Mesurer pour mieux faire évoluer les pratiques agricoles
Porté par les huit chambres d’agriculture du Massif central, le projet visant à adapter les pratiques culturales au changement climatique vient de livrer ses premiers résultats.
Sensibiliser les acteurs agricoles du Massif central à la question du changement climatique et recenser les impacts qu’il pourrait avoir sur les systèmes de production, tel est l’ambition du projet AP3C (Adaptation des pratiques culturales au changement climatique), lancé, il y a un an par les chambres d’agriculture réunies autour du Sidam. « Le changement est déjà visible sur nos exploitations depuis quelques années. Nous ne pouvons éluder la question plus longtemps. Un tel projet doit permettre d’entrer dans l’ère de l’anticipation, de la pro-action et plus uniquement dans la réaction », témoigne Olivier Tourand, élu à la Chambre d’agriculture de la Creuse et référent du projet AP3C. Le travail d’analyse des données climatiques auprès de Météo-France a été le plus prenant lors de cette première année, bien que l’approche agronomique ait également été lancée. Seules les données thermiques ont été approchées jusqu’à présent. Des séries de températures minimales et maximales relevées sur environ soixante-dix stations réparties sur le Massif entre 1980 et 2015 ont ainsi été homogénéisées (gommage des erreurs de mesure, « remplissage des trous »…), étape préalable à leur projection. Ce travail d’homogénéisation a permis d’analyser les évolutions de température réellement observées sur la période 1980-2015. « Parmi les constatations marquantes, nous pouvons signaler l’élévation de la moyenne annuelle des températures maximales sur la période 1980-2015. Le rythme d’accroissement de celles-ci est compris entre +4 °C et +4,8 °C/siècle (unité équivalente à des dixièmes de °C par décennie) selon les zones du Massif », souligne Vincent Cailliez climatologue à la chambre d’Agriculture de la Creuse. L’évolution la plus sévère se produit vers le nord-est du Massif. « Elle peut être sensiblement différenciée à l’intérieur d’un seul département, ce qui condamne des approches uniformes (ou uniformistes) du changement climatique », insiste Vincent Calliez.

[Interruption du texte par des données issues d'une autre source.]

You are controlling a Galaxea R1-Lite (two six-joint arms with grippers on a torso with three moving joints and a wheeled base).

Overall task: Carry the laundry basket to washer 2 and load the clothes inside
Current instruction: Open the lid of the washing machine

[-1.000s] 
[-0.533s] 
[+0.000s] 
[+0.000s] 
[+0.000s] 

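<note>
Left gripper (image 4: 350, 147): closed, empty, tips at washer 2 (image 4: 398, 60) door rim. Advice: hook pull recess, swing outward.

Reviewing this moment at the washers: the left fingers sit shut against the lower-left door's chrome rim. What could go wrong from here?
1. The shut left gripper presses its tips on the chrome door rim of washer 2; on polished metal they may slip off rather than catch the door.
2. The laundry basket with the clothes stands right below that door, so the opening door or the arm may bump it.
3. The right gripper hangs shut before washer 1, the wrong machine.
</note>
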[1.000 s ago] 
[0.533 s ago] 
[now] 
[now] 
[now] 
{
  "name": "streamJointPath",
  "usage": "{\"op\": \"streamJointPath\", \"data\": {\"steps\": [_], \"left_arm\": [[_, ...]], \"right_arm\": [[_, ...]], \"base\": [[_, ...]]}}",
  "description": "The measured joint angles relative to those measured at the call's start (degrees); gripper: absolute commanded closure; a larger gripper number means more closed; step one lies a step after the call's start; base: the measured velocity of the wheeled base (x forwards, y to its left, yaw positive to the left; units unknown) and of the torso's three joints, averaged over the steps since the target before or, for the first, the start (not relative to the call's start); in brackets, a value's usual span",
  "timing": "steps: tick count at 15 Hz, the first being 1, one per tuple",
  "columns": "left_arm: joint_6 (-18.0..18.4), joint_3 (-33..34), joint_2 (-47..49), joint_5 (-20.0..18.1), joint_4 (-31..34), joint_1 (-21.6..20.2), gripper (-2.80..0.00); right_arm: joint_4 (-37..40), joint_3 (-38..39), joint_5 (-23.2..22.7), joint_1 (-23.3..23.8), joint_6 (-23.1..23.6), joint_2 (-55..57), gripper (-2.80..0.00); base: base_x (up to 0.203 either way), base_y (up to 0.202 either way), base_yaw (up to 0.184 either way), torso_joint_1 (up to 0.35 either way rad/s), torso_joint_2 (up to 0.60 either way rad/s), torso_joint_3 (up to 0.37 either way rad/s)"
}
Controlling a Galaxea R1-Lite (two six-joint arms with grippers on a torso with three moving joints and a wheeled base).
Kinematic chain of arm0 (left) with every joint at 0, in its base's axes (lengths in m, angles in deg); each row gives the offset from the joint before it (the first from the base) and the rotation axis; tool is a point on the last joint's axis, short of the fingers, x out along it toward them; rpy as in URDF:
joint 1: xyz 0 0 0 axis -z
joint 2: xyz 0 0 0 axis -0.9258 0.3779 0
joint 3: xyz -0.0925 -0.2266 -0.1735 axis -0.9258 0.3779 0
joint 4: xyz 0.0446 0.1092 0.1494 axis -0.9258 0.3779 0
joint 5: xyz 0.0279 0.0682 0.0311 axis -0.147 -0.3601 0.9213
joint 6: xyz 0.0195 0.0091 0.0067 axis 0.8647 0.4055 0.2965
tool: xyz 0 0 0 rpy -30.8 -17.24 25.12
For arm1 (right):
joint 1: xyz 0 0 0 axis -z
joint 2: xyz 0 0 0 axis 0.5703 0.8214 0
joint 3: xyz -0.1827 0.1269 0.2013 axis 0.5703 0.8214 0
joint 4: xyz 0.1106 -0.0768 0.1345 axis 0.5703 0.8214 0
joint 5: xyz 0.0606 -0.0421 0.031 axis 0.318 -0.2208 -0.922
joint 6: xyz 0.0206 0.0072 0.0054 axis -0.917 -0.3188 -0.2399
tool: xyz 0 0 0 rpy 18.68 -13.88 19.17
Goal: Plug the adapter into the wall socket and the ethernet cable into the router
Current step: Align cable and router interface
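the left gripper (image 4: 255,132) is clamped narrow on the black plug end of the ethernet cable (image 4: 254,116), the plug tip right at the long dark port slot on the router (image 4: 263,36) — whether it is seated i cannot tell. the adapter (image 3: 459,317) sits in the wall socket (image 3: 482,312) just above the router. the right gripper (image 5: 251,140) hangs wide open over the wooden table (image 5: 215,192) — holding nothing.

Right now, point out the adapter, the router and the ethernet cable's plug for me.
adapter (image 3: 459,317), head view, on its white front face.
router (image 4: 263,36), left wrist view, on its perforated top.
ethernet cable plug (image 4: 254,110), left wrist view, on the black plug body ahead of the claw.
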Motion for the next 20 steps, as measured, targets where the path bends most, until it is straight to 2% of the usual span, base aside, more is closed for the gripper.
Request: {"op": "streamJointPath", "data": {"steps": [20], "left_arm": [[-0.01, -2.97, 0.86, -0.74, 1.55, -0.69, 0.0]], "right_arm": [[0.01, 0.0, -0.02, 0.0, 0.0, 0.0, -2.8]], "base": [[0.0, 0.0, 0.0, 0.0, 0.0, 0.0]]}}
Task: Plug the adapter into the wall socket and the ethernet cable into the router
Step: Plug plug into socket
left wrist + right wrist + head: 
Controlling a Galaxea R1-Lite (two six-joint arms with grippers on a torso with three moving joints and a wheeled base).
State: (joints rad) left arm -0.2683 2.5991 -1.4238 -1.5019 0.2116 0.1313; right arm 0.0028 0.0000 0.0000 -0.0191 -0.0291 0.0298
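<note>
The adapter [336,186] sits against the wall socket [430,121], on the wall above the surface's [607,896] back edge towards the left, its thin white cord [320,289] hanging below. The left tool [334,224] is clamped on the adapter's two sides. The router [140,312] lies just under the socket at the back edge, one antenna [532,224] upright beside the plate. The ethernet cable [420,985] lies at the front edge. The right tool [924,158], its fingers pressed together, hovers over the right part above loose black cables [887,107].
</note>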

Déterminer des indicateurs agro‑climatiques
Concernant l’évolution de la moyenne estivale des températures minimales, nous nous trouvons face à un phénomène plus complexe à décrire. Tout d’abord, la température minimale est généralement relevée en fin de nuit et dépend de considérations topographiques (fond de vallée, type de pente, orientation…) d’échelle bien plus petite que celle de notre réseau de mesure. Les corrélations géographiques sont donc faiblement significatives et laissent une incertitude statistique importante. Ensuite, et malgré une forte élévation des températures moyennes estivales non représentées ici, les valeurs de tendances linéaires sont faibles, vraisemblablement à cause de l’assèchement progressif de l’air qui permet une chute relative plus importante des températures nocturnes. Le long d’une ligne reliant le sud de la Haute-Vienne à l’Ardèche, cet effet est maximal, induisant une élévation à la limite de détection. Ces considérations seront à confirmer et à compléter lorsque les évolutions des précipitations et des écarts de température auront été conduites, soit dans 12 à 18 mois. À la suite des projections climatiques de températures qui sont en cours de réalisation, une liste d’une douzaine d’indicateurs agro-climatiques thermiques sera projetée dans l’hiver et permettra d’aboutir aux premiers résultats exploitables au point de vue agricole au début 2017. Conduit sur quatre ans, le projet AP3C se déroulera en deux phases jusqu’en 2019.